Below is a listing; reproduce exactly its lines from the one containing "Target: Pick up" to its last line, both ends kept, and no other lines.

## Information supplied
*** Block opens ***
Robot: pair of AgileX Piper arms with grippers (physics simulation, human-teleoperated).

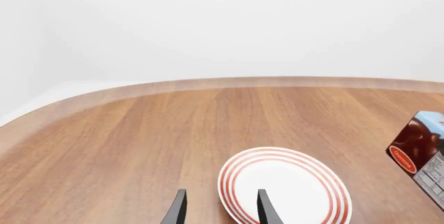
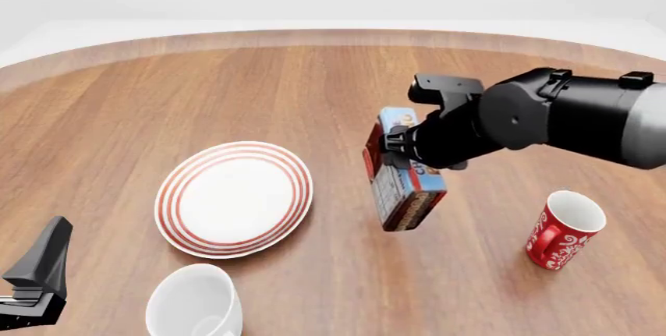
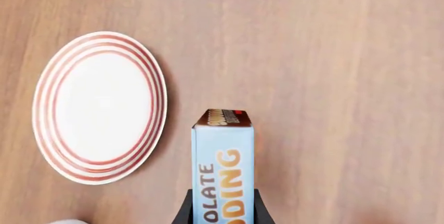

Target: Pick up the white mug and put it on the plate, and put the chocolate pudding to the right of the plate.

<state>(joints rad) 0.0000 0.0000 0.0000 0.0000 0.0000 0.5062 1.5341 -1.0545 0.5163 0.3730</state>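
right gripper [image 3: 220,208]: clamped on chocolate pudding [image 2: 401,180], aloft right of plate [image 2: 234,198]
left gripper [image 1: 218,208]: apart, empty
risk: box topples when released

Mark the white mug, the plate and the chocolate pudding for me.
white mug [image 2: 195,302]: front view, inner bowl.
plate [image 2: 179,219]: front view, red-ringed rim.
chocolate pudding [image 3: 222,169]: right wrist view, light blue face.

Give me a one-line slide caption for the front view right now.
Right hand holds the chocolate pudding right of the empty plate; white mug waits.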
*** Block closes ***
## Exercise answer
Target: Pick up the white mug and put it on the plate, and put the chocolate pudding to the right of the plate.

<state>(joints rad) 0.0000 0.0000 0.0000 0.0000 0.0000 0.5062 1.5341 -1.0545 0.5163 0.3730</state>
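right gripper [image 3: 220,208]: clamped on chocolate pudding [image 2: 401,180], aloft right of plate [image 2: 234,198]
left gripper [image 1: 218,208]: apart, empty
risk: box topples when released

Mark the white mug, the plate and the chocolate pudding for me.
white mug [image 2: 195,302]: front view, inner bowl.
plate [image 2: 179,219]: front view, red-ringed rim.
chocolate pudding [image 3: 222,169]: right wrist view, light blue face.

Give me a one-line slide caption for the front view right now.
Right hand holds the chocolate pudding right of the empty plate; white mug waits.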

That concludes the answer to the exercise.